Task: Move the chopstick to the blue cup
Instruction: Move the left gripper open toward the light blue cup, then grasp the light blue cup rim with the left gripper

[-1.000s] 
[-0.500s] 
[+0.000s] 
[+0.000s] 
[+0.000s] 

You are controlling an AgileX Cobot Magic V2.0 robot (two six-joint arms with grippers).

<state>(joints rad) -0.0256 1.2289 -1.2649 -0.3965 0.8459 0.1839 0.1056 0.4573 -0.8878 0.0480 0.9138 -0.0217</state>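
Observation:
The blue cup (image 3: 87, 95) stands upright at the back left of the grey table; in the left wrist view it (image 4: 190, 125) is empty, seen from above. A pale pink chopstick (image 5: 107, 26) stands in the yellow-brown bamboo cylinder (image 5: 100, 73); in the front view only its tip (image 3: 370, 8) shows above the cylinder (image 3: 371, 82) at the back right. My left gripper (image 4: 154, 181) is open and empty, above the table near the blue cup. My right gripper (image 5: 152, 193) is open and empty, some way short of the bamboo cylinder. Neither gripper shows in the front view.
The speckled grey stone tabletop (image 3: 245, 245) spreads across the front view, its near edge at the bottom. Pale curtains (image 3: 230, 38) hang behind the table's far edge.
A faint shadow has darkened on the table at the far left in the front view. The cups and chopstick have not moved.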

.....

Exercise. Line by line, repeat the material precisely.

Answer section.
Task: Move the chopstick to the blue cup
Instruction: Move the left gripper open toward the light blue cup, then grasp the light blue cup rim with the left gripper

[-1.000s] 
[-0.500s] 
[+0.000s] 
[+0.000s] 
[+0.000s] 

You are controlling an AgileX Cobot Magic V2.0 robot (two six-joint arms with grippers).

<state>(joints rad) -0.0256 1.2289 -1.2649 -0.3965 0.8459 0.1839 0.1056 0.4573 -0.8878 0.0480 0.9138 -0.0217</state>
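Observation:
The blue cup (image 3: 87, 95) stands upright at the back left of the grey table; in the left wrist view it (image 4: 190, 125) is empty, seen from above. A pale pink chopstick (image 5: 107, 26) stands in the yellow-brown bamboo cylinder (image 5: 100, 73); in the front view only its tip (image 3: 370, 8) shows above the cylinder (image 3: 371, 82) at the back right. My left gripper (image 4: 154, 181) is open and empty, above the table near the blue cup. My right gripper (image 5: 152, 193) is open and empty, some way short of the bamboo cylinder. Neither gripper shows in the front view.
The speckled grey stone tabletop (image 3: 245, 245) spreads across the front view, its near edge at the bottom. Pale curtains (image 3: 230, 38) hang behind the table's far edge.
A faint shadow has darkened on the table at the far left in the front view. The cups and chopstick have not moved.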

The generated output is now complete.